La palabra «queridos» me sorprendió mucho en medio de toda esa sociobiología. Pero la utilizó sin el más leve indicio de ironía o afectación, como si fundiera a la perfección los vocabularios de la emoción y la evolución en un solo lenguaje.

—¿Incluso el autismo parcial imposibilita la intimidad al no poder crear un modelo de otra persona suficientemente correcto para conocerla en realidad? —pregunté.

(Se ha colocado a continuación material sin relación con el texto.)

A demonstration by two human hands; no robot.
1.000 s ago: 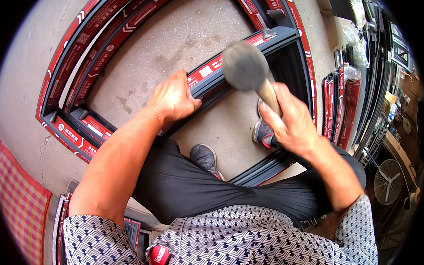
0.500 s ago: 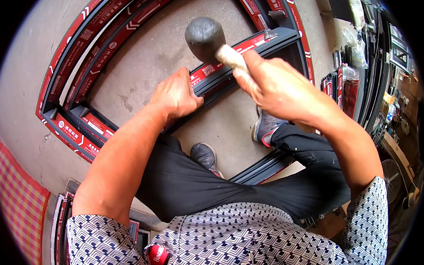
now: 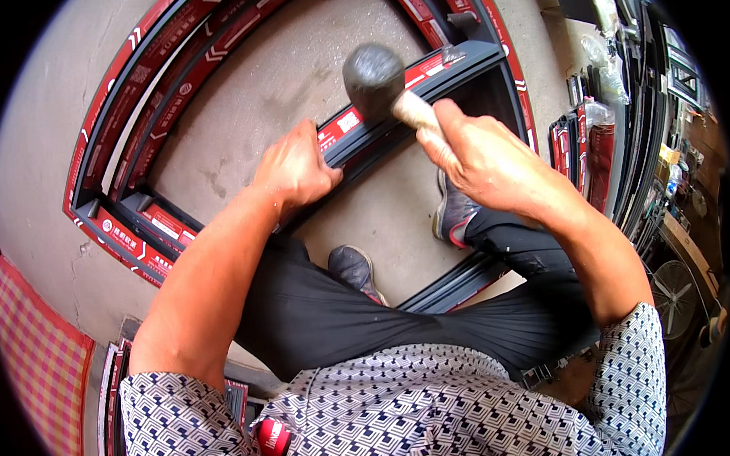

—Como he dicho antes, no somos todos idénticos. —Rourke no creía en las respuestas sencillas—. A veces los modelos son bastante precisos, tanto como los de cualquiera, pero no se recompensan: se han perdido las partes del área de Lamont que hacen que casi todas las personas se sientan bien con la intimidad y la busquen activamente. A los que les ocurre esto se los considera fríos, distantes. Y a veces sucede lo contrario: buscan la intimidad, pero sus modelos son tan insuficientes que no pueden aspirar a encontrarla. Pueden faltarles las aptitudes sociales necesarias para establecer relaciones sexuales duraderas, e incluso si son lo bastante inteligentes y cuentan con suficientes recursos para sortear los problemas sociales, el cerebro puede juzgar que el modelo es defectuoso y negarse a recompensarlo. Así que el impulso nunca se satisface, porque físicamente resulta imposible.

—Las relaciones sexuales son difíciles para todos —dije—. Se ha llegado a decir que ustedes simplemente se han inventado un síndrome neurológico que les permite eludir la responsabilidad de enfrentarse a los problemas como cualquiera hace a diario.